Scan the records below for the line with "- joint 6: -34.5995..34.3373" and the line with "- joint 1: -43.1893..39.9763". Repeat those two lines and every line between them exactly, and nothing else.

Data extract:
Segment Open

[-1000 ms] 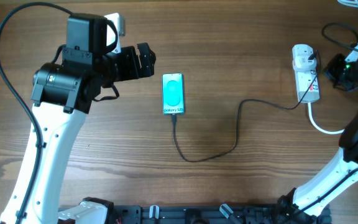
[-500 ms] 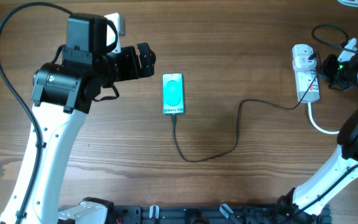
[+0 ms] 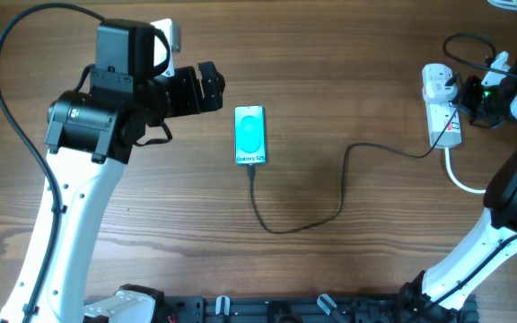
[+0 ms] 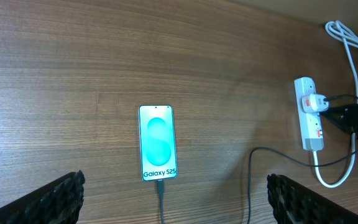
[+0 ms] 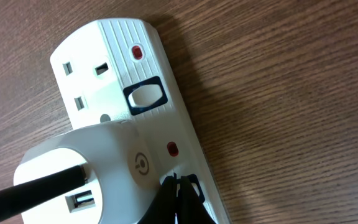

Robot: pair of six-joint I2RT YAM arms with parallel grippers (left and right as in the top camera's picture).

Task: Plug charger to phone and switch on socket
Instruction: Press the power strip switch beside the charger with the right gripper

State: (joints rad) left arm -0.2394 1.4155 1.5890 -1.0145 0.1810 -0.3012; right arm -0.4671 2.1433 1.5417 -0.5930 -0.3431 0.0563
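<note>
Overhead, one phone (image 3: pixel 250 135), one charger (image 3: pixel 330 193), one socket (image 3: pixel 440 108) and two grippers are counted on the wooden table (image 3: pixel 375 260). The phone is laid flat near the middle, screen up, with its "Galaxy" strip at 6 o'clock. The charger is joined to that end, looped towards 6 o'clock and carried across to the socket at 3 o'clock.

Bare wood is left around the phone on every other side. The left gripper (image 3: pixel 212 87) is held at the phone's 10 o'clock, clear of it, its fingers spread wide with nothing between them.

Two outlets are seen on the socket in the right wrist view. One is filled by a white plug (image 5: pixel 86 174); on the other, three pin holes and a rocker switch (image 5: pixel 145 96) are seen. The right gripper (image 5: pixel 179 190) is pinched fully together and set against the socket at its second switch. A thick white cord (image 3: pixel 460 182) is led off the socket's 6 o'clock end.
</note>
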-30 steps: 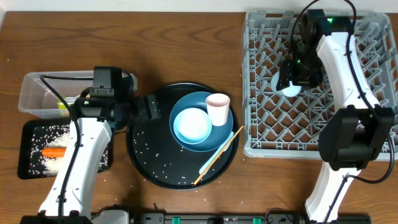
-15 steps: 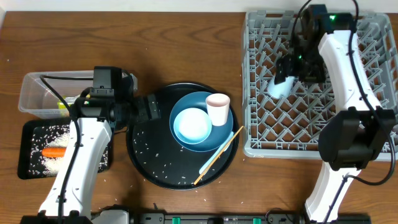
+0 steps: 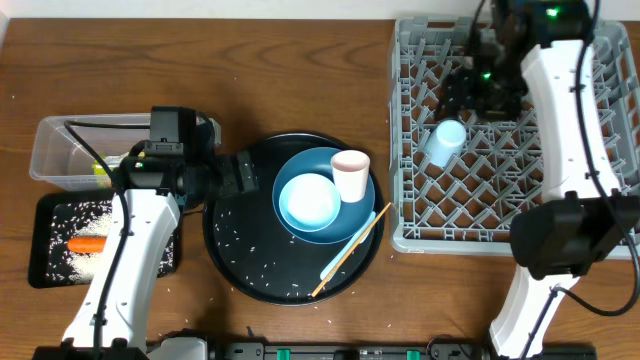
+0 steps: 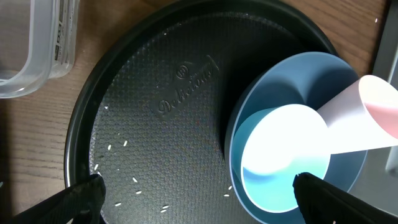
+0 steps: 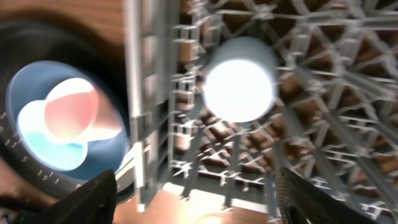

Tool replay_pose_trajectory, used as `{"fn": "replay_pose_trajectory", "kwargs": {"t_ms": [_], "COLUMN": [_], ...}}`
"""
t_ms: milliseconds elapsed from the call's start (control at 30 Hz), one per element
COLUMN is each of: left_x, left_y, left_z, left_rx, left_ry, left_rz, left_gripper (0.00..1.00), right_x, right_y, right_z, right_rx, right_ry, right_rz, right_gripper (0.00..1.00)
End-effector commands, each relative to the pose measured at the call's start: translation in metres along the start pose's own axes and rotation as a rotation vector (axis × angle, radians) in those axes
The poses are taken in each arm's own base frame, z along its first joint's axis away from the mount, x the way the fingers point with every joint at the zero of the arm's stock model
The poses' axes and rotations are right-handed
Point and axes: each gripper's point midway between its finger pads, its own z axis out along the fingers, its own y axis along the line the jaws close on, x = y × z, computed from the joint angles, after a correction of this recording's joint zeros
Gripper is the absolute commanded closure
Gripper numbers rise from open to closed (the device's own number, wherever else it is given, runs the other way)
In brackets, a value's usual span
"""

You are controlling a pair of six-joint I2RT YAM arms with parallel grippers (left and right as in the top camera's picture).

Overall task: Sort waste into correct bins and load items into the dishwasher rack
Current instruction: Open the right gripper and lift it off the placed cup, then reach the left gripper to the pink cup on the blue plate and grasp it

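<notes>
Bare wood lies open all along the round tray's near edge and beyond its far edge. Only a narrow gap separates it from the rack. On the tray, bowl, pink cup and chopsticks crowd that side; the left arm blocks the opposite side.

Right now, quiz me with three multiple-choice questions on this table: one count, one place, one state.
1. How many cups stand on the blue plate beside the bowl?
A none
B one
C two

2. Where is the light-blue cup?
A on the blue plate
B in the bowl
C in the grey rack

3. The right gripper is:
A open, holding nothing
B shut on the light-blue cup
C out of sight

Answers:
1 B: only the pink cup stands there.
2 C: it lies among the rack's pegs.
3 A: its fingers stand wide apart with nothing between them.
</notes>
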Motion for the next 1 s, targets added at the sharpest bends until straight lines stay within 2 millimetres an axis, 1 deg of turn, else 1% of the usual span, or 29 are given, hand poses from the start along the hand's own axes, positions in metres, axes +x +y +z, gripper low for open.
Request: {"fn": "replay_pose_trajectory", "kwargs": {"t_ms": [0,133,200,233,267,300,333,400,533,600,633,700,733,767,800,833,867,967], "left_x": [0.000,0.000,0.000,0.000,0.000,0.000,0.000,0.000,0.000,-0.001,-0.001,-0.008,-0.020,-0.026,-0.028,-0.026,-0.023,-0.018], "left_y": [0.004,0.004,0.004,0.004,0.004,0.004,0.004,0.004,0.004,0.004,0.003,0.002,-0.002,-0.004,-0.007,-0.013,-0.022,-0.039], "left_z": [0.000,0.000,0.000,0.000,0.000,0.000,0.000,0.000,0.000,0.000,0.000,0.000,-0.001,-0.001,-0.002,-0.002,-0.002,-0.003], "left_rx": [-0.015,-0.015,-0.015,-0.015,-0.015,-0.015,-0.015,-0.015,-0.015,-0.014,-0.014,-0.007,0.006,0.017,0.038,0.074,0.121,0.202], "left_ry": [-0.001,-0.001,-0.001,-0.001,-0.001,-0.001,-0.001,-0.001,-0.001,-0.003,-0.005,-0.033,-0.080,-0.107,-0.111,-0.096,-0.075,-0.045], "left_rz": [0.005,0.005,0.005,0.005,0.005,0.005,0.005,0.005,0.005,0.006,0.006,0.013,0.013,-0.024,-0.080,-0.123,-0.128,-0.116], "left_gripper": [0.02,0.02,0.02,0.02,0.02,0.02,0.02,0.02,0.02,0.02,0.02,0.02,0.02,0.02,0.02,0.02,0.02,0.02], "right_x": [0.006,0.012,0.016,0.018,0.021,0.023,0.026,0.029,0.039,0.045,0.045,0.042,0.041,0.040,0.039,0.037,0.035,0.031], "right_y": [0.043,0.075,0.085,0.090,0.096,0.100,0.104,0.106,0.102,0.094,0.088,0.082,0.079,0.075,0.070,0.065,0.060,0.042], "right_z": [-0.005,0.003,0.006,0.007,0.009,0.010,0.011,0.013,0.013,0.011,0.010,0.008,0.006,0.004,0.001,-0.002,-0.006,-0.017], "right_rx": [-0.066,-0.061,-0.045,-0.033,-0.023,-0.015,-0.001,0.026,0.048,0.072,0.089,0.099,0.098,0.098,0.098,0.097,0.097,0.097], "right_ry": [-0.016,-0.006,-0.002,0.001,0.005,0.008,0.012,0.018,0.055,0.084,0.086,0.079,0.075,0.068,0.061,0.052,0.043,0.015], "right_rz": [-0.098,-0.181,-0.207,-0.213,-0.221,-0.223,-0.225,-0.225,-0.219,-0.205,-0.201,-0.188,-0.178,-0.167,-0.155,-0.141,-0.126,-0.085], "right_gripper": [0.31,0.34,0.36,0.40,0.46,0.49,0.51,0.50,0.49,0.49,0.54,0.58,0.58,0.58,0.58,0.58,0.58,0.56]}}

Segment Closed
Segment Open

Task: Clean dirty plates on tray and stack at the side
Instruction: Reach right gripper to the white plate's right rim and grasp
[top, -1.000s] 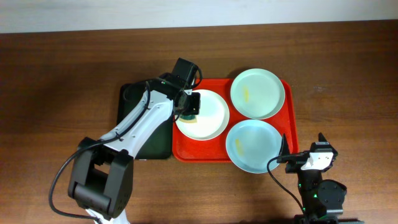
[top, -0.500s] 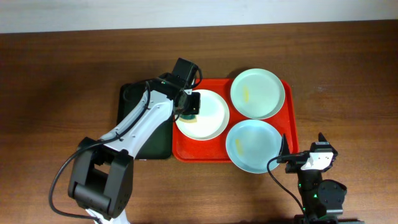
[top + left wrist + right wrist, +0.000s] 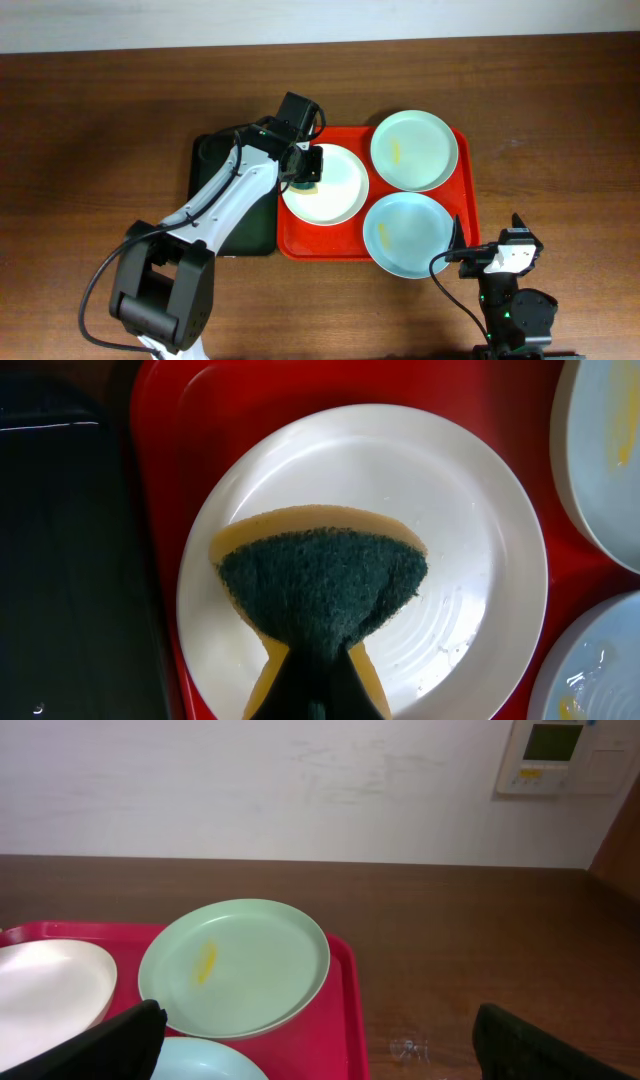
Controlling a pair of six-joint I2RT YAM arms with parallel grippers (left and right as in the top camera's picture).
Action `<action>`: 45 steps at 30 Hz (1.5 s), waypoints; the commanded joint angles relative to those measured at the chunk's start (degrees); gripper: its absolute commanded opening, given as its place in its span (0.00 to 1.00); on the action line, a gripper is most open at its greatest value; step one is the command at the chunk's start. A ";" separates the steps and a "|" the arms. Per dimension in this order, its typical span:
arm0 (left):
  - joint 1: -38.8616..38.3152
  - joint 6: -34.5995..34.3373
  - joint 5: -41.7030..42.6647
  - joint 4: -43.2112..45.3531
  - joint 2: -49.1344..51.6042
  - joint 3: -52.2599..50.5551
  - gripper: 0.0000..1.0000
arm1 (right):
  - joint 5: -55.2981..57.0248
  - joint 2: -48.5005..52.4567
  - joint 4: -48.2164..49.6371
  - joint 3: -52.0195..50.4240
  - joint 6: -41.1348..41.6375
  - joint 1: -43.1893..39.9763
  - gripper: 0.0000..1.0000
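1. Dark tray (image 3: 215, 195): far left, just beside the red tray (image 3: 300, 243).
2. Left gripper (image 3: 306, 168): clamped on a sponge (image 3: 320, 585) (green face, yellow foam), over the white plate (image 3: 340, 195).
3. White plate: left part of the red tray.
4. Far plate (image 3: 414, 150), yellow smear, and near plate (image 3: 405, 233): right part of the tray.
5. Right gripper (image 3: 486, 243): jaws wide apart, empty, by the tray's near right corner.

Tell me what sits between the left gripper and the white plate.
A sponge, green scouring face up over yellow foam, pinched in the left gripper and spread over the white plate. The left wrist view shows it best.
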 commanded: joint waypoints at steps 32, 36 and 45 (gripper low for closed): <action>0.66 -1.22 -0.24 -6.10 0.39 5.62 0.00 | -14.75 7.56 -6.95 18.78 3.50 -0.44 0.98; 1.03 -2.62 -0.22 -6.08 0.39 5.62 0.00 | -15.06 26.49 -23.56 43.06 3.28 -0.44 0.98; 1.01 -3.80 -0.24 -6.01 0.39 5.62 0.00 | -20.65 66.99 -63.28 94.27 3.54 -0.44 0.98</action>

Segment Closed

Problem solution:
  - joint 6: -34.5995..34.3373
  - joint 5: -41.7030..42.6647
  - joint 4: -43.2112..45.3531
  - joint 2: -49.1344..51.6042
  - joint 3: -52.2599..50.5551
  - gripper: 0.0000..1.0000
arm1 (right):
  - joint 5: -55.2981..57.0248
  - joint 2: -48.5005..52.4567
  - joint 4: -48.2164..49.6371
  - joint 3: -52.0195..50.4240
  - joint 6: -41.1348..41.6375
  - joint 1: -43.1893..39.9763

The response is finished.